Don’t take yourself so seriously.
We need to recognize that we are not that important. The world does not turn because of us – it did just fine before we came along and it will continue to do fine after we are gone.
That doesn’t mean that we have no value – far from it – but it does mean that we don’t need to be so serious. Take it easy, laugh at yourself and laugh at life. Ironically, by adopting this attitude you’ll find you achieve more by being able to direct your energy more effectively and you will tend to revert to your natural, happy state.

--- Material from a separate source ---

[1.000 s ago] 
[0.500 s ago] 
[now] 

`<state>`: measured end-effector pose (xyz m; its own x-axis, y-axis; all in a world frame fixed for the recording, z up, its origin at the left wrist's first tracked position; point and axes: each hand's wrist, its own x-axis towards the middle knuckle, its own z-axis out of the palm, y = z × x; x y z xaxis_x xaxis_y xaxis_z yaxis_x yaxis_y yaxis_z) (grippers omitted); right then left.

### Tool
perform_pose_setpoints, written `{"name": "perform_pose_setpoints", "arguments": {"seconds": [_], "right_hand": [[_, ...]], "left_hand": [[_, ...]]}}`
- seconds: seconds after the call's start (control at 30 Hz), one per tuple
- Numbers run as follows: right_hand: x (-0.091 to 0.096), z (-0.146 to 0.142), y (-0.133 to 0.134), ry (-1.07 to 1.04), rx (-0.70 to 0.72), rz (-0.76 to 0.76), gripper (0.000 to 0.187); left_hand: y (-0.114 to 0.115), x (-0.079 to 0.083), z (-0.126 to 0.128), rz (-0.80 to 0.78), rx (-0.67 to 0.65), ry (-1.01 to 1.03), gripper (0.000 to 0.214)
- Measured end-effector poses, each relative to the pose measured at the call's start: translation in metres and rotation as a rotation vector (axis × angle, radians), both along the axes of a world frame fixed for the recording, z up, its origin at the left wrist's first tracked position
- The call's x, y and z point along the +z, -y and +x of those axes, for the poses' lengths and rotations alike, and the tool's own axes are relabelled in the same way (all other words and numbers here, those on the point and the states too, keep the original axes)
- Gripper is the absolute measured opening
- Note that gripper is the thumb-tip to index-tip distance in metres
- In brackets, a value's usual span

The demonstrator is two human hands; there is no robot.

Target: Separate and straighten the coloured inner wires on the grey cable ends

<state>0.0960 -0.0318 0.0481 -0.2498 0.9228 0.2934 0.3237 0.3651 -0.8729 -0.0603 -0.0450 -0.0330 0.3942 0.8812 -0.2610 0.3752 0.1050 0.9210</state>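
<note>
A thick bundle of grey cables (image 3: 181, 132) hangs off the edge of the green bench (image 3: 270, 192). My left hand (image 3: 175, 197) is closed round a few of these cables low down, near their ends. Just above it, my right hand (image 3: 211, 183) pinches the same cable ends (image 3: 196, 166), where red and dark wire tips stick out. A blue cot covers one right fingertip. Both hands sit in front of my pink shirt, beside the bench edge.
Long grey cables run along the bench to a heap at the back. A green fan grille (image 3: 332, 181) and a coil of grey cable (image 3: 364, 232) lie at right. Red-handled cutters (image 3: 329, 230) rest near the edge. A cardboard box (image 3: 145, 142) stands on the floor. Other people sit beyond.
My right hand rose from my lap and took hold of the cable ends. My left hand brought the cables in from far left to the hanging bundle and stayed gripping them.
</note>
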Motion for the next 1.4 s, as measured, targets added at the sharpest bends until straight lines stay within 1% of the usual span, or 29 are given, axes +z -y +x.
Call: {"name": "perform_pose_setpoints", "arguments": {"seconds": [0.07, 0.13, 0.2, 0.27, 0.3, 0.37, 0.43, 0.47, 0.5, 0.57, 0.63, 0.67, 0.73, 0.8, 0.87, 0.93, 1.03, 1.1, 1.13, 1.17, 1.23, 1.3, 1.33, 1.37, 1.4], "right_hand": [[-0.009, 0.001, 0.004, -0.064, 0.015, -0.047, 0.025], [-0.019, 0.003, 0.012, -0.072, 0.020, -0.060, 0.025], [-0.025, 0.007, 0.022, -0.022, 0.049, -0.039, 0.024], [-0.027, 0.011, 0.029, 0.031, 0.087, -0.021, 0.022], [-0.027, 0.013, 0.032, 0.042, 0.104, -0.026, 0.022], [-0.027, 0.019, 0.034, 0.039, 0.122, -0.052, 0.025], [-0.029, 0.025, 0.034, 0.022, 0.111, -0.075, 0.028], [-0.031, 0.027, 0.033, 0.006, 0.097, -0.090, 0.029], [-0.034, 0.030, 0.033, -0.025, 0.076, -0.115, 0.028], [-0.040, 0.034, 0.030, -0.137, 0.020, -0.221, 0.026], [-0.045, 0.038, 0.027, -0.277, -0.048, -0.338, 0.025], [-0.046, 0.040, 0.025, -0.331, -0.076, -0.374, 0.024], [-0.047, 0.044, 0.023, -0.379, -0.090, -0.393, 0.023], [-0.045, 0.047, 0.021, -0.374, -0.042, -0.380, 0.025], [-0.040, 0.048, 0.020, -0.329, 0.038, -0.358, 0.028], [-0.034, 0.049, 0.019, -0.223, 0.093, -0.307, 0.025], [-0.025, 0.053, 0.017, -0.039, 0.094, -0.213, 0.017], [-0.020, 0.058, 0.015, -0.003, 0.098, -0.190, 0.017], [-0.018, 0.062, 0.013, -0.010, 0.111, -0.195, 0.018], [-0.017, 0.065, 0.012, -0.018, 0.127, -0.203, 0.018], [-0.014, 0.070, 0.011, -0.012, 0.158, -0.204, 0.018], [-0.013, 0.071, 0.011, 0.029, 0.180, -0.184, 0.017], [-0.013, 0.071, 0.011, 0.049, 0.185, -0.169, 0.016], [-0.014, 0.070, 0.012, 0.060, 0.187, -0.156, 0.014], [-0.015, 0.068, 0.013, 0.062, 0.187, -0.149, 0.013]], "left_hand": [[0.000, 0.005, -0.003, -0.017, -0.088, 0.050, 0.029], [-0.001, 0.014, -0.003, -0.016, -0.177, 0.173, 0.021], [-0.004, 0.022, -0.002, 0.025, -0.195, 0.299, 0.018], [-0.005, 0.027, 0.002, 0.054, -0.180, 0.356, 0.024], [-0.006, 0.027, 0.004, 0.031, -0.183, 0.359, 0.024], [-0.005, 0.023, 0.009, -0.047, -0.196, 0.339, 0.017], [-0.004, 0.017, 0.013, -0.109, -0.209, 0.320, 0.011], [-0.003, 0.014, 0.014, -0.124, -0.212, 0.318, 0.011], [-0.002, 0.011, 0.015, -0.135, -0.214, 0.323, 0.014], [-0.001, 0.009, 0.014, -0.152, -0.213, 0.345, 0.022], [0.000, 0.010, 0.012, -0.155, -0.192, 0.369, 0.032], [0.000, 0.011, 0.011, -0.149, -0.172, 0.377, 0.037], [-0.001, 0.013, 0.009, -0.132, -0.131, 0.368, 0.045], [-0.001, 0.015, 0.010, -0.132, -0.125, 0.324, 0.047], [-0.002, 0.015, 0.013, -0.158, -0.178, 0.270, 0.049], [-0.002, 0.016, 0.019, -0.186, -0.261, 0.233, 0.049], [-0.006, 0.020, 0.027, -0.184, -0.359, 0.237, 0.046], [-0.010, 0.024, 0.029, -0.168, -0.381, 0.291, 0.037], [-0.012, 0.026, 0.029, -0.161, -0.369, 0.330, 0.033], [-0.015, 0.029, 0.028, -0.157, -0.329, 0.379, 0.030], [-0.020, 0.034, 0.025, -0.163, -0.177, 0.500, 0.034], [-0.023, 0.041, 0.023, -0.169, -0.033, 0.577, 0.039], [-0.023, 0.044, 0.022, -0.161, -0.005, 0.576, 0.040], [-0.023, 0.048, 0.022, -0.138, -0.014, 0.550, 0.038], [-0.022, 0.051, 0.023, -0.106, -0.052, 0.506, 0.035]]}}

Don’t wait for the future.
Tomorrow never comes. In a very real sense, now is all we have. Yesterday is gone and will never come back. We can learn form the past, but we need not live there. There is too much living to do. Thought about the future can be exciting, and we should certainly make plans, but not excessive. Someone said ‘life is what happens when you’re making other plans.’ (Was it John Lennon?) Happiness is now.
Understand what really makes you happy.
Happiness is a choice. It does not come from the outside, from money, success, health or anything else, good and necessary though these things are. We must grasp this. I leave you with the powerful words of Abd Er-Rahman III of Spain (960 C.E.)
“I have now reigned about 50 years in victory or peace, beloved by my subjects, dreaded by my enemies, and respected by my allies. Riches and honors, power and pleasure, have waited on my call, nor does any earthly blessing appear to have been wanting to my felicity. In this situation, I have diligently numbered the days of pure and genuine happiness which have fallen to my lot. They amount to fourteen.”